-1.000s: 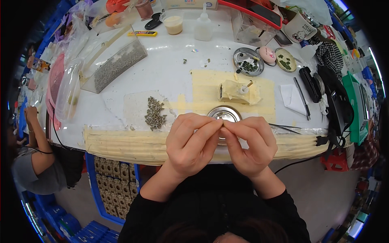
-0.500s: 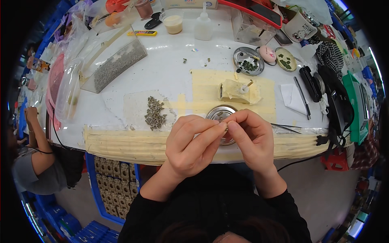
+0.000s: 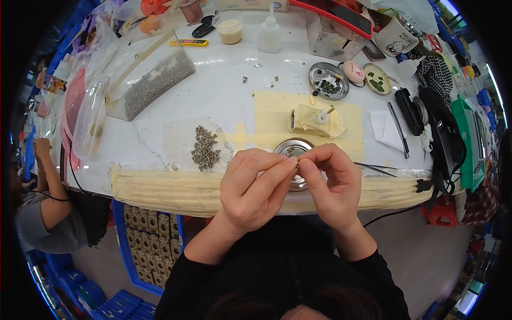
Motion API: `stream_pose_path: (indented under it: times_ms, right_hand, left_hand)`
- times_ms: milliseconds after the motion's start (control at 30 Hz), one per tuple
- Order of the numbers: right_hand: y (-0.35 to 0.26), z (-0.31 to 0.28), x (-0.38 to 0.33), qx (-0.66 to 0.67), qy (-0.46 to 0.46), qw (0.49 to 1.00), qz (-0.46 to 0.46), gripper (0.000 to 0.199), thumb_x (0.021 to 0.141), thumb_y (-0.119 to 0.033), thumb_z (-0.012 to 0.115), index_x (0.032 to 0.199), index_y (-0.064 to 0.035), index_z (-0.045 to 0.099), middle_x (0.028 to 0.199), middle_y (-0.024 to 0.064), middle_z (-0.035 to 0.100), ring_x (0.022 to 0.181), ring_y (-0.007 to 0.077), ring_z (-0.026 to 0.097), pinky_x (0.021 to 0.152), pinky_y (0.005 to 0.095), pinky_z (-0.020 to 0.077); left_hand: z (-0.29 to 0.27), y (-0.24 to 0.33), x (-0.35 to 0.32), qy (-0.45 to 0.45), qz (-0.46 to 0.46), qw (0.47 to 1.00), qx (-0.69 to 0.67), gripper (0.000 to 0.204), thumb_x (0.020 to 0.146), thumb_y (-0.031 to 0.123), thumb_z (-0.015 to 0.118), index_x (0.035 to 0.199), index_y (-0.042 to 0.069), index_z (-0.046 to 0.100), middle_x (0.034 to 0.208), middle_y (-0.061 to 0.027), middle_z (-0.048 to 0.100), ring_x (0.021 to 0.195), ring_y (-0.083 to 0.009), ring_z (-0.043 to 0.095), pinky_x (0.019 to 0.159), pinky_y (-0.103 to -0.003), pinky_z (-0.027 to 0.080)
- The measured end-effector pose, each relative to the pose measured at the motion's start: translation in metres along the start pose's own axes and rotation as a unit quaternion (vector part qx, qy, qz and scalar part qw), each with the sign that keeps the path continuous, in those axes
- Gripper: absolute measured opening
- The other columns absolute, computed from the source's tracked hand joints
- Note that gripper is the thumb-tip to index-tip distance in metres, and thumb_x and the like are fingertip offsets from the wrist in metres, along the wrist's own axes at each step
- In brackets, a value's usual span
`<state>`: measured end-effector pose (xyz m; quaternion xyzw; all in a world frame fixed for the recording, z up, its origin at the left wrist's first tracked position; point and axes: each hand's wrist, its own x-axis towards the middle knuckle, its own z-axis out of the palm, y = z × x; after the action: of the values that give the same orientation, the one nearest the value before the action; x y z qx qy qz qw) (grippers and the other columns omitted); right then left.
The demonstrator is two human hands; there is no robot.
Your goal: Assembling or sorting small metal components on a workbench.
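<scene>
My left hand and my right hand meet above the table's near edge, thumbs and forefingers pinched together. A tiny piece shows between the fingertips, too small to name. Beneath them sits a round metal tin, partly covered by my fingers. Left of my hands lies a heap of small grey-brown bits on a pale sheet. Behind the tin stands a block wrapped in cream tape with a small stick in its top. Tweezers rest to the right of my right hand.
A clear bin of grey grains stands at the left, a white squeeze bottle and a cup of cream liquid at the back. Dishes of dark green pieces lie right of centre. A blue crate sits below; another person's arm is far left.
My hands stay pinched together over the tin; the fingertips have shifted very slightly. The whole view has moved a few pixels. Nothing else visibly differs.
</scene>
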<state>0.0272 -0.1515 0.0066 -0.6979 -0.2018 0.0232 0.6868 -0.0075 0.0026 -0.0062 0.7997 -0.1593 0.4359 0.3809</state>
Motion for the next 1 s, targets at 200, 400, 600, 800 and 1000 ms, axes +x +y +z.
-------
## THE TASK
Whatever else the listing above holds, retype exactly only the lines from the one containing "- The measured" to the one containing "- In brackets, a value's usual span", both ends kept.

## ANSWER SECTION
- The measured end-effector pose, each relative to the pose measured at the motion's start: translation in metres along the start pose's own axes and rotation as a unit quaternion (vector part qx, qy, qz and scalar part qw), each with the sign that keeps the path continuous, in those axes
- Gripper: absolute measured opening
- The other columns absolute, computed from the source's tracked hand joints
- Note that gripper is the thumb-tip to index-tip distance in metres, and thumb_x and the like are fingertip offsets from the wrist in metres, along the wrist's own axes at each step
- In brackets, a value's usual span

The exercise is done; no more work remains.